Task brief |
Every line in the records below between the one holding "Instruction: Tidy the" and the one holding "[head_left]", inclusive, is to be set down exactly; all other lines are to be left out.

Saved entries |
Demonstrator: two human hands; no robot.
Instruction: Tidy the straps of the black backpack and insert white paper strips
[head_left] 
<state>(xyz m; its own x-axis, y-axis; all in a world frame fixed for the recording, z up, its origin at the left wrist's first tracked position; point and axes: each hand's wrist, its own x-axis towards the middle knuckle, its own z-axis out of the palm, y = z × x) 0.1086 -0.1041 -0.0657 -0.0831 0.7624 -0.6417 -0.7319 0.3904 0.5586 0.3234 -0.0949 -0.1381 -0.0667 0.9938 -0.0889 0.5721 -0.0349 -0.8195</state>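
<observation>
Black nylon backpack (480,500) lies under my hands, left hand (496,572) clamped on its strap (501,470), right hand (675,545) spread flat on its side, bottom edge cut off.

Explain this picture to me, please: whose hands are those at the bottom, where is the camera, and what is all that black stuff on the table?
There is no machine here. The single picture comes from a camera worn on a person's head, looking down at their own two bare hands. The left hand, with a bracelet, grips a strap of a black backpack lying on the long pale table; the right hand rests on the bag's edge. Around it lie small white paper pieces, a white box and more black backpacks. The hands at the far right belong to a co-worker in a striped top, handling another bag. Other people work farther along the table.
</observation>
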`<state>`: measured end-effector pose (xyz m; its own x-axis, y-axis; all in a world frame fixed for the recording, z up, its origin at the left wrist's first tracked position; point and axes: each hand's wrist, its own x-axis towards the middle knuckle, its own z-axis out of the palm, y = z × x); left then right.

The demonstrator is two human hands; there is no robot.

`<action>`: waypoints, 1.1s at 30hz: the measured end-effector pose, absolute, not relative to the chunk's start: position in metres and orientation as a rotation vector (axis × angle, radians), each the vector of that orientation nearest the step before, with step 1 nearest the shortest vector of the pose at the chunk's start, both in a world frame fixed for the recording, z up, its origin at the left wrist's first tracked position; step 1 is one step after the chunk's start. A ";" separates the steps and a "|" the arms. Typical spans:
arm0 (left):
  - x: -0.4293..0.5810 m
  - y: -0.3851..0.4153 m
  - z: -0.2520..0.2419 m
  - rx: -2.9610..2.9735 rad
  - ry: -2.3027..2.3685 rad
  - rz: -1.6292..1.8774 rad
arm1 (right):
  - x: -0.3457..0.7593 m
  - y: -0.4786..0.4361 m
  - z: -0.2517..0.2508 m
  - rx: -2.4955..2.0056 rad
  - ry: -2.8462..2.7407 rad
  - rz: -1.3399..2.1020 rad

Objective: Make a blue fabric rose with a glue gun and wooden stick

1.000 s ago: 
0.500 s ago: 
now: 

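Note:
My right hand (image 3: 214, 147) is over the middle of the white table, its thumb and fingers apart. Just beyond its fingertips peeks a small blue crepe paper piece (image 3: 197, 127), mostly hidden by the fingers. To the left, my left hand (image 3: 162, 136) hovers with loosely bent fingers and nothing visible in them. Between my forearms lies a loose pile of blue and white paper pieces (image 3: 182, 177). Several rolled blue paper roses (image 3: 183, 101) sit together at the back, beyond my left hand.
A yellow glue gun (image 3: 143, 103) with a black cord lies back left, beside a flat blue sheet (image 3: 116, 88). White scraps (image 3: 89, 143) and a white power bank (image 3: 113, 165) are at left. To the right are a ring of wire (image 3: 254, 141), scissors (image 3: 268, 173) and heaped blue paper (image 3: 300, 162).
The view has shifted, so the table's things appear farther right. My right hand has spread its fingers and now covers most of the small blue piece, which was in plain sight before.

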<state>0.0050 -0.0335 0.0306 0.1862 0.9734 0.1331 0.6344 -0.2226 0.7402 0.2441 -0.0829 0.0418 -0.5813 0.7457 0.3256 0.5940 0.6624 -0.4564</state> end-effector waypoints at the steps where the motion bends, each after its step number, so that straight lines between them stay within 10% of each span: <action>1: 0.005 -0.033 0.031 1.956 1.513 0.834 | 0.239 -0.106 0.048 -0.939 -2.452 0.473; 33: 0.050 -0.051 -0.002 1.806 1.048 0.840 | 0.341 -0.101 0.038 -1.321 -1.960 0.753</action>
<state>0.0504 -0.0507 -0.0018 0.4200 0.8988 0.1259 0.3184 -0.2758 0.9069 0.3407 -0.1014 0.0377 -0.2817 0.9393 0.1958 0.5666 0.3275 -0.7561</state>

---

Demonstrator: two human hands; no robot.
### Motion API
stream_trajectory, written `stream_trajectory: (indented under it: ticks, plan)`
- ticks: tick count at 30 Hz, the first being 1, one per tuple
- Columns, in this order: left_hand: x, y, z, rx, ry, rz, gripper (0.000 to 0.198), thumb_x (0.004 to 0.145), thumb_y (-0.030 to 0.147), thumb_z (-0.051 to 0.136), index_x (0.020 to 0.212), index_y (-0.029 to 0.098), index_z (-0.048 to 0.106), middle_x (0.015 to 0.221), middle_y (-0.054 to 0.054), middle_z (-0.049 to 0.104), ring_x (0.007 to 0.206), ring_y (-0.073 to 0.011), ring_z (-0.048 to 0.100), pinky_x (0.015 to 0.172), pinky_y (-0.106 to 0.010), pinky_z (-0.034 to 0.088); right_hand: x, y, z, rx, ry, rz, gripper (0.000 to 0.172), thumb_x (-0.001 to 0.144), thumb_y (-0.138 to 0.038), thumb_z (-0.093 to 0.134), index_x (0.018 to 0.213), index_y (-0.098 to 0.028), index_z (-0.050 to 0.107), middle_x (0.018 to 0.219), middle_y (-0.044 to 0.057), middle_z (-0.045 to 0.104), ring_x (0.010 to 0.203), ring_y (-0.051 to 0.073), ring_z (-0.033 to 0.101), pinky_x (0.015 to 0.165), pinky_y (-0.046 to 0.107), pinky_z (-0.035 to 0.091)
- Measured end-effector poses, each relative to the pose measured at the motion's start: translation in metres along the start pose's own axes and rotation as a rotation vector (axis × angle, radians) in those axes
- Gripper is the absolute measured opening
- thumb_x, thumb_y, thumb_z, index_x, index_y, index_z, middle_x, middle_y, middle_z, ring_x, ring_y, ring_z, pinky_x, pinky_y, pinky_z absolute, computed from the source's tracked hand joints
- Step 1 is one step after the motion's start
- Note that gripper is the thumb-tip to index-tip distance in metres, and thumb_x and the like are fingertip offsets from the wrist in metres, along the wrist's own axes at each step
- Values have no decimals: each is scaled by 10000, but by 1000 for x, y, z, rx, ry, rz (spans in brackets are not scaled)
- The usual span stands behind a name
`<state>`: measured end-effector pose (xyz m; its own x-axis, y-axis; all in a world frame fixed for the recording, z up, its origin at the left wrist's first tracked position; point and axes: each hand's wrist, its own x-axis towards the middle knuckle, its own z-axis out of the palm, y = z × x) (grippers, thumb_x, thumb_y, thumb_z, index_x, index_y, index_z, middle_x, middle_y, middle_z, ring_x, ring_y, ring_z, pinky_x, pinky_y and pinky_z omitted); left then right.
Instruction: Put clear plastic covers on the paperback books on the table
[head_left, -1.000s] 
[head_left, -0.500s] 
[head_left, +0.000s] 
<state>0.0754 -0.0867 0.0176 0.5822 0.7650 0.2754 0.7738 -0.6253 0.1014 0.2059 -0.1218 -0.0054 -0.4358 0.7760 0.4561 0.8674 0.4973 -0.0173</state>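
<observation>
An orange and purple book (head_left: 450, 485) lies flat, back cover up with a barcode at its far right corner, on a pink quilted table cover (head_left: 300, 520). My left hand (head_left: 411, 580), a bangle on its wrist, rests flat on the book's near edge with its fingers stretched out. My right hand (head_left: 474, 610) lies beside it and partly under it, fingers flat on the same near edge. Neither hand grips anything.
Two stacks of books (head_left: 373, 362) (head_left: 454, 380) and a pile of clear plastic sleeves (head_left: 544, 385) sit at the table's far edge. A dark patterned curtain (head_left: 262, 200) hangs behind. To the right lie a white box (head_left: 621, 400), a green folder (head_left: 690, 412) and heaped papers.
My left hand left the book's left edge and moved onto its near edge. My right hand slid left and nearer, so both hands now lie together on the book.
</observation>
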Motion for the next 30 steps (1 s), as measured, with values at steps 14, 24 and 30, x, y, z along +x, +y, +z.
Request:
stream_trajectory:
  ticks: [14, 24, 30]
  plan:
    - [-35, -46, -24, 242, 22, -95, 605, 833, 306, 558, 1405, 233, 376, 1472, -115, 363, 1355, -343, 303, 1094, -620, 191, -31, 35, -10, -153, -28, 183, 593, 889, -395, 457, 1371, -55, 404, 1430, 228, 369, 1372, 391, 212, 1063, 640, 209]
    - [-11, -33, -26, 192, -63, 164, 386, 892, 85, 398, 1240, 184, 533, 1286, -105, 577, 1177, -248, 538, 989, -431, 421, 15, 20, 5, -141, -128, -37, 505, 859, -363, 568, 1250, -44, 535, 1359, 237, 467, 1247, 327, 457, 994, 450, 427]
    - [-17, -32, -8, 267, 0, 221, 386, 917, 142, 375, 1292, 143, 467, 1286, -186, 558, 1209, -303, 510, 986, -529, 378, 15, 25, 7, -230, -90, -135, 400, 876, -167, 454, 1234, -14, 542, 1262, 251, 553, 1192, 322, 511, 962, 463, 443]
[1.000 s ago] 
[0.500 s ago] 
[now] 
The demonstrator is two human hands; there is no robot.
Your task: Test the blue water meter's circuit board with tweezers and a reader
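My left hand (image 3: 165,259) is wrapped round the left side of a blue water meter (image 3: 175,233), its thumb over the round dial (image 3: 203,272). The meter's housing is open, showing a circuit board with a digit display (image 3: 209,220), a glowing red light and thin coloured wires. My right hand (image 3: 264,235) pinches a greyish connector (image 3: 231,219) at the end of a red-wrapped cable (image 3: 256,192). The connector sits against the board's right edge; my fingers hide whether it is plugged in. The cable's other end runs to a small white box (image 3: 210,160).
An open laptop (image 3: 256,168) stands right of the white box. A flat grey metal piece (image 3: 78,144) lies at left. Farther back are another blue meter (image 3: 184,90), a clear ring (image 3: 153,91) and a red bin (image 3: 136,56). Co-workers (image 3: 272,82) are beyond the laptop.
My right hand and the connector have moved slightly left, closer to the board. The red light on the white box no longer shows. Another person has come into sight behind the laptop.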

Problem solution |
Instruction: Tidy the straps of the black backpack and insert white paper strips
[head_left] 

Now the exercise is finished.